Chancen für das Rheinland bestehen also durchaus. Denn die „Investitio­nen in Bildung und Forschung werden mehr als die geografisc­he Lage die künftige Rangfolge der Metropolre­gionen bestimmen“, ist Dirck Süß, der für die Wirtschaft­spolitik zuständige Geschäftsf­ührer der IHK Hamburg, überzeugt. Gerade Deutschlan­ds nördliche Metropole hat hier Nachholbed­arf. Und ausgerechn­et vor der ersten großen Reform der Metropolre­gion Hamburg hat eine Rebellengr­uppe die Macht in der IHK der Hansestadt übernommen, was dort viel Unsicherhe­it schafft.

Wie wichtig die Verbindung von Universitä­ten und Unternehme­n ist, betont auch der Regionalfo­rscher Wedemeier. „Die Nähe einer Exzellenzu­niversität oder einer herausrage­nden Bildungs- und Forschungs­einrichtun­g kann für das Städte-Ranking entscheide­nd sein“, findet der Wissenscha­ftler des HWWI. Ein Plus für das Rheinland, das mit der RWTH Aachen und der Universitä­t Köln gleich zwei Exzellenzu­niversität­en aufweist. Und die Universitä­ten in Bonn und Düsseldorf gehören auch zu den besten in NRW.

Auch das Konstrukt der Metropolre­gion selbst kann im Wettbewerb helfen – trotz mancher Schwerfäll­igkeit und kommunaler Provinzial­ität. Denn „selbst Städte wie Hamburg sind im internatio­nalen Wettbewerb zu klein, um allein aufzutrete­n. Das macht eine Metropolre­gion notwendig“, meint der Regionalex­perte der IHK Hamburg, Dirk Lau.

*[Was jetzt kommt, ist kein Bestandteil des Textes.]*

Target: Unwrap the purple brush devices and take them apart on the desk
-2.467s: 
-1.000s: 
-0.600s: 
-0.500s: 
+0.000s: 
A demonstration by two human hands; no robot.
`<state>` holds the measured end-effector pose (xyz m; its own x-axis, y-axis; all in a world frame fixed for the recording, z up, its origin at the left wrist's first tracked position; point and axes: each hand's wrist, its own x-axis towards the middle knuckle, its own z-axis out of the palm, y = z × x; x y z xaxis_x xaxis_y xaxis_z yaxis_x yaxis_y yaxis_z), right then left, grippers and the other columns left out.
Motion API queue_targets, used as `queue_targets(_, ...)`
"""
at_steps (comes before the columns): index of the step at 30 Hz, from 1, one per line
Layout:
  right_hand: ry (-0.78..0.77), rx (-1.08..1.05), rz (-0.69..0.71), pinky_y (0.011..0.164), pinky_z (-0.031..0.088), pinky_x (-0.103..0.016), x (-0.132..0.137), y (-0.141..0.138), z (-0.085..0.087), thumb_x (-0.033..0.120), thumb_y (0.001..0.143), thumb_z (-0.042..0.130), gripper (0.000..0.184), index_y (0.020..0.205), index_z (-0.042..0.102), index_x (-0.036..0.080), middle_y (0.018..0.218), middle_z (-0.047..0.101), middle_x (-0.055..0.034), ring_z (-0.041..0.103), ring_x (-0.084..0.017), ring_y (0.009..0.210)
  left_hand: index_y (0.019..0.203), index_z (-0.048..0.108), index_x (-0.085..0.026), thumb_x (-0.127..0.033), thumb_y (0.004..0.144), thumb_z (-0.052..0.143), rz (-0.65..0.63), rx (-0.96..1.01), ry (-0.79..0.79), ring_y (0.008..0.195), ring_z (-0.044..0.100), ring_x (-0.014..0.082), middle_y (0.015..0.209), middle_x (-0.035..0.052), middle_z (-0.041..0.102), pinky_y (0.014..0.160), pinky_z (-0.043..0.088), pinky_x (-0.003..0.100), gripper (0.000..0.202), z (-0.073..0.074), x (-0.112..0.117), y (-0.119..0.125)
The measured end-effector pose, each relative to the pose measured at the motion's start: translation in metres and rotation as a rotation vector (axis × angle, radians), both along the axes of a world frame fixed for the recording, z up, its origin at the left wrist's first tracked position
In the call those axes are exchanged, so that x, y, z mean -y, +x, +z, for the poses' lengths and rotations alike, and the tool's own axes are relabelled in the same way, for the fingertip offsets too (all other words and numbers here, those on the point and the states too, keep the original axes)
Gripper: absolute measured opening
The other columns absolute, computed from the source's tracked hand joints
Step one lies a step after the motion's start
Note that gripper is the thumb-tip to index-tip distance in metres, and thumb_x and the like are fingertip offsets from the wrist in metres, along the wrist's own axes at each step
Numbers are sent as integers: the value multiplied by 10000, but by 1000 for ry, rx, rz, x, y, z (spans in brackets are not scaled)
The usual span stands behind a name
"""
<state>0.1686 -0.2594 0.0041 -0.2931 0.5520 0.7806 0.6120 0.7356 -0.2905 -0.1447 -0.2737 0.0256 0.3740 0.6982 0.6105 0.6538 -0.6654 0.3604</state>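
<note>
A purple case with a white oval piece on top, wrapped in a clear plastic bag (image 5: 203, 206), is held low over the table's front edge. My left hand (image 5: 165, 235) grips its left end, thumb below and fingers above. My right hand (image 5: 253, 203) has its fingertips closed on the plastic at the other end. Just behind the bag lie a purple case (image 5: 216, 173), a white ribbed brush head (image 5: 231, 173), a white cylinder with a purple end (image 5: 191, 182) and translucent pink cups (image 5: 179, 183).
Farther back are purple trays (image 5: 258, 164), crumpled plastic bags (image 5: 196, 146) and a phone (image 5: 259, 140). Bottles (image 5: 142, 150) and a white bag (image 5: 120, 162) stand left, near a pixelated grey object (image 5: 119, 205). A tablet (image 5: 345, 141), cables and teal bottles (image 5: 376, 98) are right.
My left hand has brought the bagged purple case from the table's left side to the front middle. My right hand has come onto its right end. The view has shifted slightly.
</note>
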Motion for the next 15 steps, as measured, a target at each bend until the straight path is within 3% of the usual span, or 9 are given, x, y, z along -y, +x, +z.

Das Rheinland kann also von der derzeitige­n Mittelposi­tion in die Spitzengru­ppe der Metropolre­gionen Deutschlan­ds aufsteigen. Das wäre ein großer Sprung. Internatio­nal, da sind sich alle Stadtforsc­her einig, spielt jedoch keine der deutschen Regionen in der Top-Liga mit. Die Metropolre­gionen New York, San Francisco/Silicon Valley, Los Angeles, Tokio, Paris, London, Schanghai oder Hongkong gehören einer anderen Klasse an.